*What is required*: The full listing, written out exactly and without images, is the expected result.

━━━━━━━━━━━━━━━━━━━━━━━━━━━━━━

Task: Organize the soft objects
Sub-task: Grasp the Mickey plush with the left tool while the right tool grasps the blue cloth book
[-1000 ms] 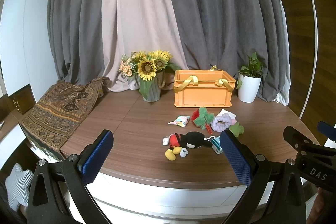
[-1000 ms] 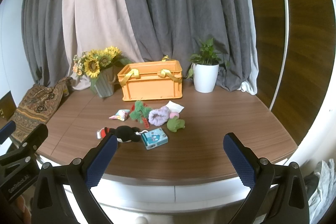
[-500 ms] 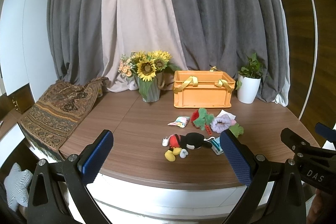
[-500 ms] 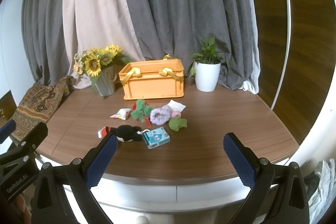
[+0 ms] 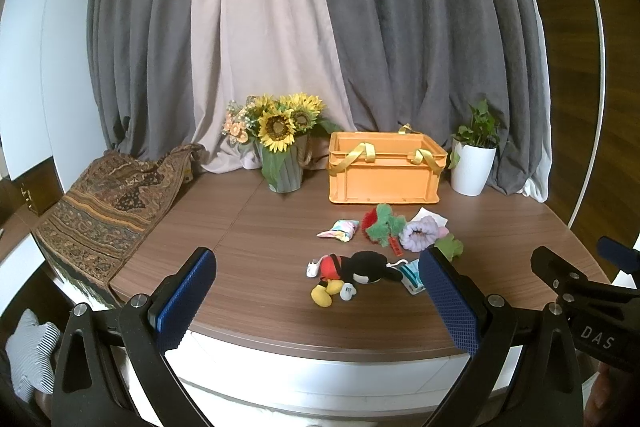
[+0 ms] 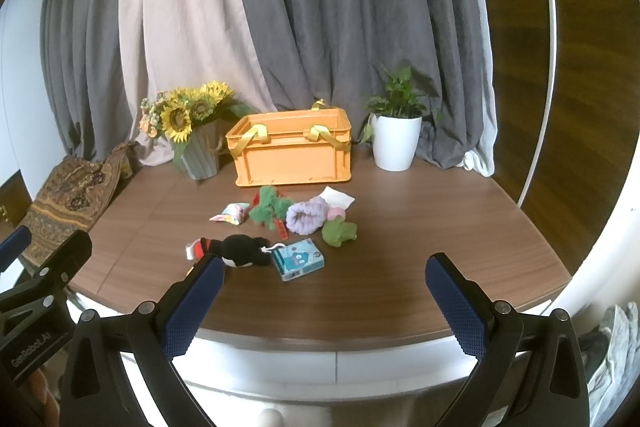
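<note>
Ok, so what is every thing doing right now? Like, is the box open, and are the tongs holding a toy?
Left tongs: open, holding nothing.
Right tongs: open, holding nothing.
Orange box: upright, no lid, handles flopped over the rim.
Mouse plush: lying on the table.
Purple scrunchie: lying on the table.
Green plush: lying on the table.
Blue packet: lying flat beside the mouse plush.
Sunflower vase: upright.
Potted plant: upright.

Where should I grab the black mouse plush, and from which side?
Take the mouse plush across its round black head, the bulkiest part, coming down from above. It lies flat on the table with the blue card pack touching its right end, so close front-to-back, probably with the nearer left gripper.
</note>
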### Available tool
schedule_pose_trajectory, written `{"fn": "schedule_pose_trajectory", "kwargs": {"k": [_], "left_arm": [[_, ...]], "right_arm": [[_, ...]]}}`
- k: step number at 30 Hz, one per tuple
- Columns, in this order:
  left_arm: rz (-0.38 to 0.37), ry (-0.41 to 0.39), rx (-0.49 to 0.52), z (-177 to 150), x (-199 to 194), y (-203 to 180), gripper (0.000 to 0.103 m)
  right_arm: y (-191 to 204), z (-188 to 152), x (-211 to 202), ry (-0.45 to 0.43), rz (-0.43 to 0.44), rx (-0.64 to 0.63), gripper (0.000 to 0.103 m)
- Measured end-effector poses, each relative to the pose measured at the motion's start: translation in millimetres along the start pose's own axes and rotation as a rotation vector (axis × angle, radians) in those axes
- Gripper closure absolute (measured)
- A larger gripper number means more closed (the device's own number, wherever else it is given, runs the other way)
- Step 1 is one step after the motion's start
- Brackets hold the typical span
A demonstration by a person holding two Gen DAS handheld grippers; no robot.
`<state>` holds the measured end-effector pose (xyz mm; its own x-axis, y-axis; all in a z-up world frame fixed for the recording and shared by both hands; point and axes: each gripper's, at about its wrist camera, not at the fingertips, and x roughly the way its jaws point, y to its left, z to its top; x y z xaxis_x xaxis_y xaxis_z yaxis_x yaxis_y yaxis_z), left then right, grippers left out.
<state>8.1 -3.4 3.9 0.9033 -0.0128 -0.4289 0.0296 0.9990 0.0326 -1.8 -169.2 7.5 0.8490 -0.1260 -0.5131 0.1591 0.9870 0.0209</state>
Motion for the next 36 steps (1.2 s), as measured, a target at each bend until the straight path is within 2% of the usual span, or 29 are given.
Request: {"fn": "schedule_pose_trajectory", "kwargs": {"k": [10, 20, 27, 33, 36], "left_arm": [[-0.020, 0.037, 0.012, -4, 22, 10, 0.000], [-0.047, 0.109, 0.068, -1, 75, 23, 0.000], [-0.100, 0.164, 0.118, -2, 121, 24, 0.000], [-0.170, 0.226, 0.162, -4, 166, 22, 0.000], [-0.207, 0.233, 0.187, -6, 182, 21, 0.000]], "right_arm": [[9, -2, 24, 0.047, 0.004, 0.006, 0.001], [25, -1, 71, 0.135, 0.005, 0.005, 0.001], [38, -3, 110, 0.195, -0.017, -0.002, 0.001], [45, -1, 143, 0.237, -0.041, -0.001, 0.001], [50, -2, 160, 0.266, -0.036, -0.001, 0.001]]}}
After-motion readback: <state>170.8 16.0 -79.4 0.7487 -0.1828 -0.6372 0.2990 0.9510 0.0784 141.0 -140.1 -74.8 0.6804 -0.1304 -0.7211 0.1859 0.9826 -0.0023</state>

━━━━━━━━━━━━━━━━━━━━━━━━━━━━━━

*Exercise response*:
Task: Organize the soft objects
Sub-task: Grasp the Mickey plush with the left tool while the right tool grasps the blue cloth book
[-1000 ms] 
[-1000 ms] 
[-500 ms] 
[-500 ms] 
[+0 ms] 
[+0 ms] 
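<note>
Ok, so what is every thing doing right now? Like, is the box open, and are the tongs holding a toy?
Left tongs: open, holding nothing.
Right tongs: open, holding nothing.
Orange box: upright, no lid, handles flopped over the rim.
Mouse plush: lying on the table.
Purple scrunchie: lying on the table.
Green plush: lying on the table.
Blue packet: lying flat beside the mouse plush.
Sunflower vase: upright.
Potted plant: upright.

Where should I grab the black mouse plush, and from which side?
Take the mouse plush across its round black head, the bulkiest part, coming down from above. It lies flat on the table with the blue card pack touching its right end, so close front-to-back, probably with the nearer left gripper.
</note>
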### Available tool
schedule_pose_trajectory, written `{"fn": "schedule_pose_trajectory", "kwargs": {"k": [_], "left_arm": [[_, ...]], "right_arm": [[_, ...]]}}`
- k: step number at 30 Hz, one per tuple
- Columns, in this order:
  left_arm: rz (-0.38 to 0.37), ry (-0.41 to 0.39), rx (-0.49 to 0.52), z (-177 to 150), x (-199 to 194), y (-203 to 180), gripper (0.000 to 0.103 m)
  right_arm: y (-191 to 204), z (-188 to 152), x (-211 to 202), ry (-0.45 to 0.43), rz (-0.43 to 0.44), rx (-0.64 to 0.63), gripper (0.000 to 0.103 m)
- Measured end-effector poses, each relative to the pose measured at the motion's start: translation in millimetres along the start pose's own axes and rotation as a rotation vector (axis × angle, radians) in those axes
- Gripper closure absolute (measured)
- A larger gripper number means more closed (the device's own number, wherever else it is given, runs the other way)
- Step 1 is one step after the motion's start
- Brackets hold the typical span
A demonstration by a person holding two Gen DAS handheld grippers; no robot.
`<state>` holds the measured end-effector pose (xyz mm; its own x-axis, y-axis; all in a z-up world frame fixed for the recording and shared by both hands; point and axes: each gripper's, at about its wrist camera, not at the fingertips, and x roughly the way its jaws point, y to its left, z to its top; x y z xaxis_x xaxis_y xaxis_z yaxis_x yaxis_y yaxis_z), left then right, grippers left out.
<state>8.1 -3.4 3.9 0.9033 -0.0128 -0.4289 0.0296 0.9990 0.0326 -1.8 -169.2 7.5 0.8490 -0.1260 -0.5131 0.1591 0.9870 0.0209</state>
Motion for the next 36 steps (1.2 s), as measured, a target at each bend until the straight path is within 2% of the usual span, or 29 are given.
Request: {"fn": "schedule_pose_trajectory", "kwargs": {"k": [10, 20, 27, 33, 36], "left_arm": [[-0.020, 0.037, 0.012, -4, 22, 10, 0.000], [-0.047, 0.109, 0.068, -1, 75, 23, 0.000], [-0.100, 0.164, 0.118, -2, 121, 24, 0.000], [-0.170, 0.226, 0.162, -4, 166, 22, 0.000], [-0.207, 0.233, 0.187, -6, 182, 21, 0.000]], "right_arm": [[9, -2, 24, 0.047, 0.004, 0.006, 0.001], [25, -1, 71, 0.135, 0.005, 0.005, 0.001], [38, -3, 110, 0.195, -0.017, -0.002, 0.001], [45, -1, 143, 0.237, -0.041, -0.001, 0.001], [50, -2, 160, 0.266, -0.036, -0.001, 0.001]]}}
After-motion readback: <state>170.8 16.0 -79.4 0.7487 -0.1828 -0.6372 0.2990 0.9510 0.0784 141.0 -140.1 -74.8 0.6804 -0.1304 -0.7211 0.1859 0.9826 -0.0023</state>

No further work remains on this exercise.